Once your form is set up, the simplest way to test it is to complete the form with your details and hit ‘Submit’. This will include a test user to your Vero account and enable you to check that the hidden decoy area you’ve added isn’t being recorded (this value should only be present if the checkbox is ticked).

In your Vero account, navigate to Clients and search for the email address of the test user. By viewing their client profile in Vero, you can check that the field isn’t set.

To test more thoroughly, eliminate the "display: none! Important" in the checkbox in the form HTML. Then, tick the checkbox and submit the form using a test user. View the test user in Vero, and confirm that the honeypot value is set to “1”.

Honeypots tutorial

If so, everything is functioning as expected. Don’forget to re-add "display: none!
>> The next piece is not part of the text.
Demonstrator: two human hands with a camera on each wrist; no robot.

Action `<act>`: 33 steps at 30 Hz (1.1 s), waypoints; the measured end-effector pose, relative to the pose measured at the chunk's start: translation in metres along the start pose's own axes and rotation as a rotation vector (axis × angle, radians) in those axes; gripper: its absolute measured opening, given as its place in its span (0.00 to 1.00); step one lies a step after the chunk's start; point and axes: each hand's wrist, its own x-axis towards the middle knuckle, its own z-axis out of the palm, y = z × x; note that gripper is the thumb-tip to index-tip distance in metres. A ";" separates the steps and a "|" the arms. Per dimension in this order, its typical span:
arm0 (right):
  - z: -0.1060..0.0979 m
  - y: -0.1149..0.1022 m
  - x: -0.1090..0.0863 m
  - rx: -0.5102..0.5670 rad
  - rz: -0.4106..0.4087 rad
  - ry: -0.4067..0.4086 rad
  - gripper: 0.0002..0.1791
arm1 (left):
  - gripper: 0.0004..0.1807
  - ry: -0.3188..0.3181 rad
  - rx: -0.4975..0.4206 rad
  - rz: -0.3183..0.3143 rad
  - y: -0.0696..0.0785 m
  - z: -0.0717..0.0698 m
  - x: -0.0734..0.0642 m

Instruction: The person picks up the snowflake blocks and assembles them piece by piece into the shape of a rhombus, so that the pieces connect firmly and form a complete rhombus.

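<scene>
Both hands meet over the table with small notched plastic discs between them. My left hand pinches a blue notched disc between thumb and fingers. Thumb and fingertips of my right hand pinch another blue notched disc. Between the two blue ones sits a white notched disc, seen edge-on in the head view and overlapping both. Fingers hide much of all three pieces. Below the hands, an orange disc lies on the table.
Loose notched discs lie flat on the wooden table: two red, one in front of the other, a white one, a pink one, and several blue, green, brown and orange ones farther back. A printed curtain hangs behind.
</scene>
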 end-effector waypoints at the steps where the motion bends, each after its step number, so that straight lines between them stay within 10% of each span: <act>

Important" into the decoy field in your HTML form.

Now that you’re able to detect attackers using your concealed, decoy field, it is vital to make sure you only message or email valid subscribers.

To do so create a new segment in Vero and include a state ‘has property [decoy field] does not exist’.

Vero Segments allow you to create custom groups of clients with similar properties so that you can provide a more relevant and personalized customer experience.

Honeypots tutorial gif 4

In this segment, we’ve included just those users who have this property not set. Any person with this field set must, by nature of our honeypot, be an automatic bot or invalid signup.

The final step is to include this condition in your Newsletter sections and Workflow filters to make sure you deliver messages to valid subscribers.

Get started today — Try Vero for free.

The article Reduce Spam Signups on website forms appeared initially on Vero.